Scottish fruit farmers have solved a recruitment crisis that could have resulted in this year’s harvest of strawberries, blueberries and raspberries being destroyed.
Several thousand people, including students and restaurant and bar workers laid off because of the coronavirus outbreak, have taken low-paid fruit-picking jobs in Tayside and Fife normally done by seasonal workers from Bulgaria and Romania.
Farmers across the UK have said fruit and vegetable harvests are threatened by lockdown measures that have prevented tens of thousands of workers from flying in from eastern Europe for the picking season.
Recruitment agencies have proposed chartering special flights to bring in workers from the continent, but in Tayside most vacancies have been filled by locals after an urgent appeal from farmers to fill 3,200 vacancies.
James Porter, a fruit farmer who helps run Angus Growers, an organisation with members in Angus, Perthshire and Fife, said most of the 19 farms that took part in the appeal had filled all their vacancies.
“We’ve had a big response,” he said. “It’s very encouraging and it gives me a bit of hope we might still be harvesting our crops.” Many were students whose university courses had stopped and who normally had summer jobs.
Porter said Scottish farms produced about 25% of the UK’s soft fruit each year. Angus Growers members produced 12,400 tons of strawberries, raspberries, blueberries and blackberries last year.
Picking for the first crops would start in two weeks, Porter said, and picking for berries grown in heated tunnels had already begun. Picking would accelerate in May and peak from June onwards.

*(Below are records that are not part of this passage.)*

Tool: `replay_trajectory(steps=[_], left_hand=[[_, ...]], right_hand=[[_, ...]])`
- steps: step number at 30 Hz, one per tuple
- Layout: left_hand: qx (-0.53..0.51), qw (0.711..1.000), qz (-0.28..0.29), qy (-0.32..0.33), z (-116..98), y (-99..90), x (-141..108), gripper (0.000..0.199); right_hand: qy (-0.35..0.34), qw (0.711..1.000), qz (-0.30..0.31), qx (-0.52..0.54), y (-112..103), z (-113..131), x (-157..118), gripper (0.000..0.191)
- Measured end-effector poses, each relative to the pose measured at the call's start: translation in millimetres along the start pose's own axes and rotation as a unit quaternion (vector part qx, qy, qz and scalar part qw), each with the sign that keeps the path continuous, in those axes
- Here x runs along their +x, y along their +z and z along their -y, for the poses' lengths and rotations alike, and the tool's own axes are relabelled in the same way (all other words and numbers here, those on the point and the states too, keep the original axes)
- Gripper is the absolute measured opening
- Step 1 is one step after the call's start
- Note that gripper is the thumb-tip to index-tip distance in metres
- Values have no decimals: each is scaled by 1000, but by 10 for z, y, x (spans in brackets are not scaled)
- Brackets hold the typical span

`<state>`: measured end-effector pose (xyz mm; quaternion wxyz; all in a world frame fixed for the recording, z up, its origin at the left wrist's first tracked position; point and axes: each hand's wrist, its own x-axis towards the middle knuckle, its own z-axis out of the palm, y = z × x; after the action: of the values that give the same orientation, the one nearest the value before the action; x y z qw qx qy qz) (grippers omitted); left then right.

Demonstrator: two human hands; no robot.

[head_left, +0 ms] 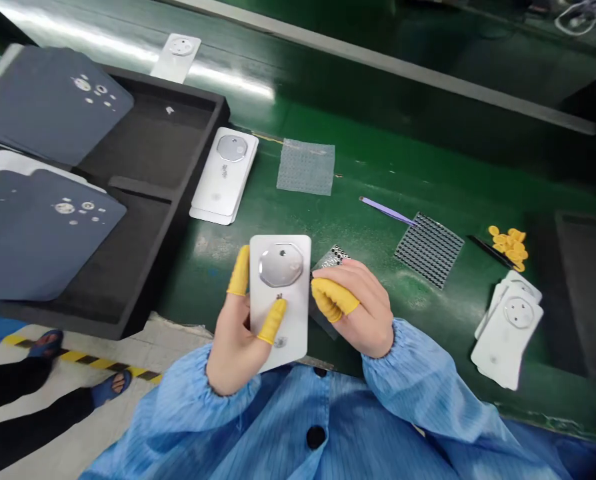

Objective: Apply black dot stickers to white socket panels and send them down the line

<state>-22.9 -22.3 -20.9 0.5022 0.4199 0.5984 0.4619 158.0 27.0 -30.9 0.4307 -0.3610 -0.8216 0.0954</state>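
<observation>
A white panel [295,300] with a silvery octagonal disc near its top is held in my left hand [245,327]. The thumb, in a yellow finger cot, lies across its face below the disc, and a cot-covered finger is at its left edge. My right hand [355,300] is closed just right of the panel, with yellow cots on thumb and finger bent together; what they pinch, if anything, is hidden. Beneath that hand is a clear sheet with dark dots [335,257], partly covered.
Black trays with dark panels [68,100] stand left, beside stacked white panels [223,177]. Beyond my hands lie a translucent sheet [305,167], purple tweezers [385,210] and a dotted sheet [429,250]. Right: yellow finger cots [511,247], black tweezers [491,250], white panels [508,333].
</observation>
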Motion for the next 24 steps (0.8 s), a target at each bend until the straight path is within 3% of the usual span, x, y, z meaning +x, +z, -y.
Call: replay_trajectory(steps=[4, 8, 14, 18, 24], left_hand=[[-45, 998, 36, 25, -55, 245, -38, 78], [-65, 997, 28, 40, -51, 279, -54, 76], [-26, 996, 36, 81, 8, 257, -95, 82], [27, 997, 51, 59, 28, 263, -100, 83], [67, 996, 16, 59, 17, 254, -110, 83]], right_hand=[[-29, 996, 61, -51, -83, 99, 115, 18], [-30, 989, 124, -76, -174, 152, 29, 21], [-42, 990, 114, -73, -208, 166, -20, 27], [-47, 990, 118, -58, -204, 137, 27, 25], [5, 991, 135, 16, -185, 152, -43, 36]])
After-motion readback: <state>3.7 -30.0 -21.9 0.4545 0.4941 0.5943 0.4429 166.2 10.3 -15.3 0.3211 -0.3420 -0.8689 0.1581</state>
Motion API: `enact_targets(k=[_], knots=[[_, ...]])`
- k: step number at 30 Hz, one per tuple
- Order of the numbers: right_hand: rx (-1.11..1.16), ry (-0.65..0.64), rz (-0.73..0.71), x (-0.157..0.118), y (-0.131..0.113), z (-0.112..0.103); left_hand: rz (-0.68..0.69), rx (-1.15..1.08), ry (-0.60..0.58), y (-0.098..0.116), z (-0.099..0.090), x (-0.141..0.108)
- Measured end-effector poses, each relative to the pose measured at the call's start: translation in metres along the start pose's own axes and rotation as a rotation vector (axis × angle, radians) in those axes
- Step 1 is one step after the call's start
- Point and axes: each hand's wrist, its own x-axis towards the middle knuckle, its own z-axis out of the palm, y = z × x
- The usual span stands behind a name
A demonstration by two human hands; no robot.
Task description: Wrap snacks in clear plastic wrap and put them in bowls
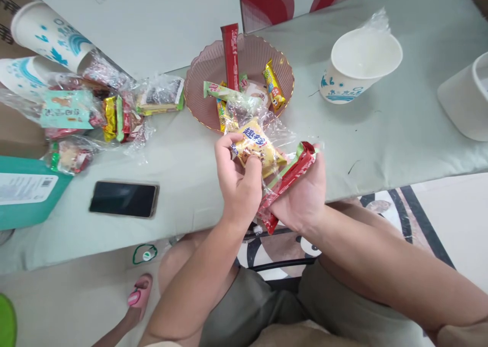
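My left hand (239, 184) pinches a yellow snack packet (256, 144) with blue lettering, just in front of the bowl. Red stick packets (287, 176) and a light green one lie across the palm of my right hand (305, 194), whose fingers are partly hidden under them. Clear crinkled plastic (280, 131) hangs around the held snacks. Behind my hands, a pink ribbed glass bowl (198, 75) with a gold rim holds a long red stick packet (231, 57), a green packet (221, 91), a yellow packet (273, 86) and other snacks.
A paper cup (360, 64) stands right of the bowl, a white container (467, 100) farther right. Bagged snacks (114, 113), paper cups (57, 36) and a teal box (30, 189) are at the left. A phone (124, 199) lies near the table edge. Another person's foot (141, 296) shows below.
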Motion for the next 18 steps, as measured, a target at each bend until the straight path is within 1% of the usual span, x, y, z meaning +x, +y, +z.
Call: enact_targets(k=[3, 5, 7, 9, 11, 15, 18], knots=[[0.062, 0.035, 0.009, 0.0, 0.004, 0.004, 0.007, -0.019, 0.018, -0.001, 0.001, -0.001], [0.147, 0.066, 0.017, 0.0, 0.007, 0.007, 0.029, -0.028, 0.059, -0.003, 0.0, -0.001], [0.226, 0.075, 0.042, -0.001, 0.012, 0.013, 0.087, -0.061, 0.111, -0.007, -0.005, -0.002], [0.28, 0.063, 0.064, -0.002, 0.02, 0.021, 0.17, -0.132, 0.161, -0.014, -0.014, -0.003], [0.312, 0.046, 0.073, -0.002, 0.029, 0.029, 0.225, -0.203, 0.202, -0.022, -0.026, -0.002], [0.278, 0.004, 0.047, 0.005, 0.052, 0.044, 0.236, -0.268, 0.306, -0.037, -0.049, 0.003], [0.2, -0.023, 0.013, 0.015, 0.065, 0.047, 0.213, -0.277, 0.398, -0.048, -0.058, 0.011]])
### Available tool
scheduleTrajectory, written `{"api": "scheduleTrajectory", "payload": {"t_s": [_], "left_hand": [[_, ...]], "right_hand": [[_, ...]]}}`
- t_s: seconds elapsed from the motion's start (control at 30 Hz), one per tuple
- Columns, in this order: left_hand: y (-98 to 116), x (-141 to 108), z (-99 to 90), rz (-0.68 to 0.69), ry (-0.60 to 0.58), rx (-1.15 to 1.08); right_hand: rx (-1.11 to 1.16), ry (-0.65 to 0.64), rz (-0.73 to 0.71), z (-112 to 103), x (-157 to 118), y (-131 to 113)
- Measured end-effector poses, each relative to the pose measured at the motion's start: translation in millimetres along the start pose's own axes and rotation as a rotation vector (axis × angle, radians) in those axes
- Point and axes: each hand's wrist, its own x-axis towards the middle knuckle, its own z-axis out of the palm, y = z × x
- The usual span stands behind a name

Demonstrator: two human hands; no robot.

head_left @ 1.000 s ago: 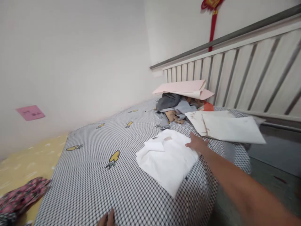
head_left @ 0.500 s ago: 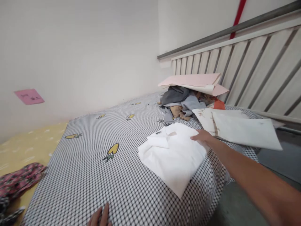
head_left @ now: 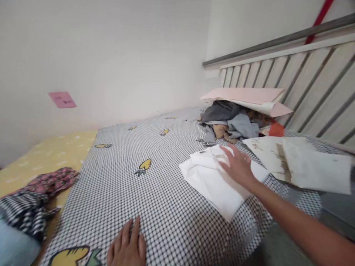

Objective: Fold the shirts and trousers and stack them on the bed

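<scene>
A white folded garment with a small dark-lettered label near its top edge lies on the checked bedsheet. My right hand is over the garment's upper right part, its fingers apart and a little bent. Whether the fingertips press on the cloth, I cannot make out. Toward the near edge of the view, my left hand rests flat on the sheet with nothing in it.
Behind the garment is a pile of grey and tan clothes under a folded pink sheet. White stained papers lie at the right by a slatted rail. At the left are patterned clothes on yellow cloth.
My right hand has moved from the garment's right edge onto its upper part, with fingers spread. More of my left hand shows on the sheet. The view has shifted left.
</scene>
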Motion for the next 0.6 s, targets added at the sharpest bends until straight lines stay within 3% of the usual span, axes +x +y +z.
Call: {"api": "scheduleTrajectory", "payload": {"t_s": [0.1,0.17,0.23,0.3,0.37,0.43,0.5,0.57,0.6], "left_hand": [[10,-1,-8.0,0.038,0.086,0.002],[15,-2,-12.2,0.047,0.146,-0.011],[21,-5,-16.3,0.032,0.17,-0.038],[26,-10,-21.0,-0.009,0.145,-0.088],[31,-15,-25.2,-0.061,0.082,-0.184],[34,-17,-27.5,-0.099,0.01,-0.312],[34,-15,-29.0,-0.114,-0.077,-0.434],[32,-13,-31.9,-0.092,-0.146,-0.535],[30,-14,-34.2,-0.079,-0.171,-0.576]], "right_hand": [[0.09,0.039,-0.3,13,-43,-66],[0.092,-0.051,-0.417,33,-59,-98],[0.053,-0.236,-0.408,53,-61,-115],[0.004,-0.423,-0.284,68,-55,-118],[-0.01,-0.473,-0.202,78,-46,-116],[0.025,-0.451,-0.236,85,-43,-120],[0.044,-0.258,-0.23,91,-51,-138],[0.139,-0.09,-0.317,93,-79,-168],[0.212,-0.104,-0.402,93,-99,-184]]}}
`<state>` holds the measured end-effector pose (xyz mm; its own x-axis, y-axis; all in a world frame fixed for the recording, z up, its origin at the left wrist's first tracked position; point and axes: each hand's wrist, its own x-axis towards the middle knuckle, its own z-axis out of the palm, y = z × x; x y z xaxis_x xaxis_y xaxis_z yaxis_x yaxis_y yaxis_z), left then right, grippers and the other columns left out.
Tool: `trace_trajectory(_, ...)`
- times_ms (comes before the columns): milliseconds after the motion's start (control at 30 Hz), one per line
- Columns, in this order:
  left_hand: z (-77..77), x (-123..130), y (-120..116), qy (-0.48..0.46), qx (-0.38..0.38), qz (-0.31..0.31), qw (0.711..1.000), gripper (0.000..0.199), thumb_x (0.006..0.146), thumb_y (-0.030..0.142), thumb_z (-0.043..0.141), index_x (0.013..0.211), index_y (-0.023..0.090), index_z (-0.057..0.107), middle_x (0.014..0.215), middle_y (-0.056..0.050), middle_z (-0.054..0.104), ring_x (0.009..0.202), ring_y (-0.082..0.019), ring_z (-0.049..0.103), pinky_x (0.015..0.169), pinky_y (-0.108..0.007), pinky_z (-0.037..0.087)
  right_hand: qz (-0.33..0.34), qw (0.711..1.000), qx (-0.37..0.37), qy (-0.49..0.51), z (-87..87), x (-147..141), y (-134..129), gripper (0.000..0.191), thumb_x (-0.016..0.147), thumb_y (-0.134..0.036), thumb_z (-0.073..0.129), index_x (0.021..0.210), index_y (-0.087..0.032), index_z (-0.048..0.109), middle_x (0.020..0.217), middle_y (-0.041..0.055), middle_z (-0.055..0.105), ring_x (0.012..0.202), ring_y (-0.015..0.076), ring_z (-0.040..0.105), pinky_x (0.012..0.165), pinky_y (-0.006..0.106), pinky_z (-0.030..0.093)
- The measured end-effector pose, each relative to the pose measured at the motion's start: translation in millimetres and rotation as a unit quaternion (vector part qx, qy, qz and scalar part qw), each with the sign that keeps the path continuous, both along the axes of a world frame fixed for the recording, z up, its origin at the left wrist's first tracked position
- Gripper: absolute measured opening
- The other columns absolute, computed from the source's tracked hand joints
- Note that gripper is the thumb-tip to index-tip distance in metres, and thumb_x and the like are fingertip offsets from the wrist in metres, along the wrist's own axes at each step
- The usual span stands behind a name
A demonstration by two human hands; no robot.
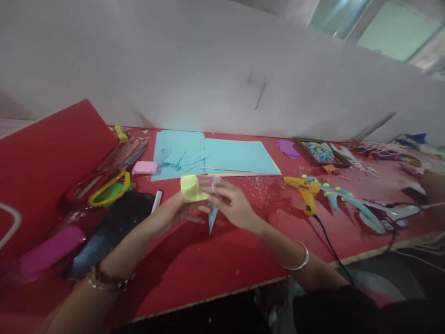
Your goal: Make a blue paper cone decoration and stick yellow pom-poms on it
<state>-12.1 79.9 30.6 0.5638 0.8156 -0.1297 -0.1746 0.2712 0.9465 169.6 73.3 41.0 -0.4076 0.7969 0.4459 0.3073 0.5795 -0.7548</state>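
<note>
My left hand [170, 211] grips a piece of bright yellow paper [189, 188] that looks crumpled or folded. Facing it, my right hand [236, 206] has its fingers closed around a pale blue paper cone [212, 219], whose tip points down. The two hands meet above the red table, and the yellow piece is close beside the fingers of my right hand. Part of the cone is hidden behind those fingers. Beyond the hands lie light blue paper sheets [236, 155] with a thin wooden stick [225, 170] and cut blue strips [179, 162] on them.
A yellow glue gun [308, 192] with a black cord lies on the right. Scissors with yellow handles [111, 190], a dark phone-like slab [111, 232] and a pink block [145, 167] are on the left. A tray [342, 161] of scraps stands at the back right.
</note>
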Motion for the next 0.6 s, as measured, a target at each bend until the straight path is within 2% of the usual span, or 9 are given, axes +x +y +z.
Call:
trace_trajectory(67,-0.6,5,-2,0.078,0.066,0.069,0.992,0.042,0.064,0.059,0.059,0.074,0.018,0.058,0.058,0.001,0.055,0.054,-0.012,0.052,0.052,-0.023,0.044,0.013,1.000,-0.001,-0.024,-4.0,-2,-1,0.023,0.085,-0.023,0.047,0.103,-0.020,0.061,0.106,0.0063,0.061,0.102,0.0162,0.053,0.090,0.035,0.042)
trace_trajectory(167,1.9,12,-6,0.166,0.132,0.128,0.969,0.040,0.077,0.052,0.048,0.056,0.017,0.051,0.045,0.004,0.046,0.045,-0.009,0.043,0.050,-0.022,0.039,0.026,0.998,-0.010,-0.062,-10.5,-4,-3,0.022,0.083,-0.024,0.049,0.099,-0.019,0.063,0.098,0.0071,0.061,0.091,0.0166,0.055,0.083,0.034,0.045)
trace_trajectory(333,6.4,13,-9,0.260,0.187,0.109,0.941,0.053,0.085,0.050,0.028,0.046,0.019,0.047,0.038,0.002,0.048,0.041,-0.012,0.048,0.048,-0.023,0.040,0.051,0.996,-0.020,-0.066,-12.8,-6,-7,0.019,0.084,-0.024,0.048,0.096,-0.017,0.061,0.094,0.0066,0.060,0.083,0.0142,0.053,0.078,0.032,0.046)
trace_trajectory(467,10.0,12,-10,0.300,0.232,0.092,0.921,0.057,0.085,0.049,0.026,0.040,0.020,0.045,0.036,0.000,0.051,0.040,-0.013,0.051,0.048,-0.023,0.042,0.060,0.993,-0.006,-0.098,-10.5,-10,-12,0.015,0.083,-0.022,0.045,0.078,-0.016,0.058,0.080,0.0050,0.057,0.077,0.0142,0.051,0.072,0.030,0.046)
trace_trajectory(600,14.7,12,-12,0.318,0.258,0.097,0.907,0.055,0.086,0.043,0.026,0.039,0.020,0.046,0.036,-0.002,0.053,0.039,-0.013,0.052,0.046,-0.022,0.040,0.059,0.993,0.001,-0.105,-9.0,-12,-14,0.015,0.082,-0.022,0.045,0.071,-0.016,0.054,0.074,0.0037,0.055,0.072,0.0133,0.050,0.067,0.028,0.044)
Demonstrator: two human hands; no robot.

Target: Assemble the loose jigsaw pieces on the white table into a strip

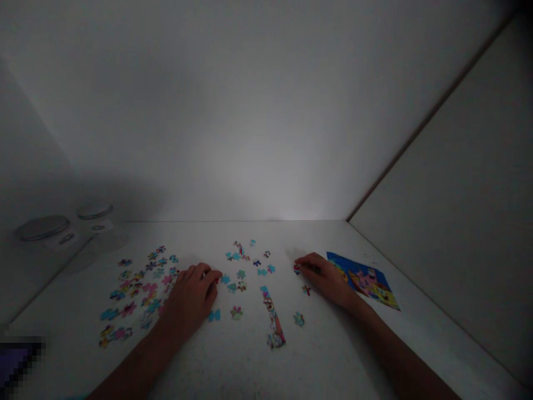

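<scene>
My left hand (pixel 192 293) rests over the table at the right side of a spread of loose jigsaw pieces (pixel 149 287). Its thumb and fingers are pinched at a small reddish puzzle piece (pixel 217 280), mostly covered. On the right, my right hand (pixel 322 275) pinches a dark red and blue puzzle piece (pixel 297 268) at the tabletop. Just below those fingertips lies another loose puzzle piece (pixel 306 290). Between the hands is a joined strip of puzzle pieces (pixel 273 319), lying lengthwise toward me. Several single pieces (pixel 241 286) are scattered left of and beyond the strip.
A colourful cartoon picture sheet (pixel 368 280) lies right, partly behind my right forearm. Two clear lidded containers (pixel 95 216) stand at the far left. A white wall (pixel 250 139) closes off the back, and a panel (pixel 466 233) rises along the right edge.
</scene>
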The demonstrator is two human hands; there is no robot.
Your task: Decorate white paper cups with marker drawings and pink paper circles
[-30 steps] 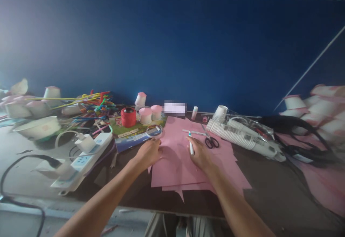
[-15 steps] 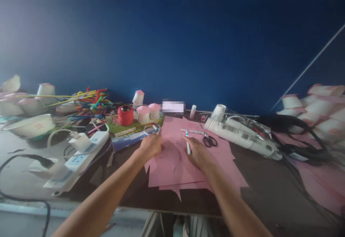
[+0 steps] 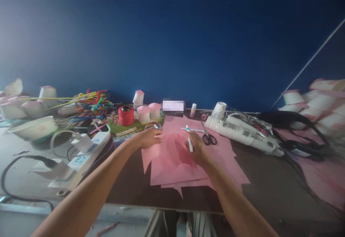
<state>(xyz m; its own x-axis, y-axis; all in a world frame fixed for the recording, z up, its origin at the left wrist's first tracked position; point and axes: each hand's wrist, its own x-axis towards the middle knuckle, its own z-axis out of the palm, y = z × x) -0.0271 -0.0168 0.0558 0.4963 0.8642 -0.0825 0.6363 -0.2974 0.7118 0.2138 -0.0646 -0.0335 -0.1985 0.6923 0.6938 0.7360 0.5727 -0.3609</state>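
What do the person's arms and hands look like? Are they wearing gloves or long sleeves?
No gloves! The left grip and right grip are bare hands, and I can't make out any rings. The left forearm and right forearm are bare too, with no sleeves, watch or markings showing. Lower down, the person wears greyish trousers.

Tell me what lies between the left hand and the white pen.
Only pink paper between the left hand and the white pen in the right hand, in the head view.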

He said fruit picking was a skilled and demanding job, requiring speed, dexterity and knowledge about which fruit to pick. Migrant workers had been doing this work for 10 to 15 years, he said, and were extremely fast.
New recruits also needed to learn how to work safely with machinery and equipment, and maintain physical distancing while picking to reduce the risk of contracting coronavirus.
He said it would take time and training for recruits to develop the skills his normal workforce had, and it was unclear whether the people who had signed up for this season’s harvest would turn up or stay on if they found the job too demanding.
Local recruits may also leave if their old jobs return and universities resume teaching once the lockdown is relaxed, he added. “A lot of things have to line up and work this summer. We really are in uncharted territory.”
Similar problems confronted asparagus, broccoli, cauliflower andbrussels sprout farmers this summer, he said.
“This is a big chunk of people’s healthy eating in the summer months, particularly in conditions like this [during the lockdown] where people aren’t necessarily having a healthy lifestyle, having lots of exercise and so on,” he said. “It’s all the more important to make sure we secure the healthy ingredients they need.”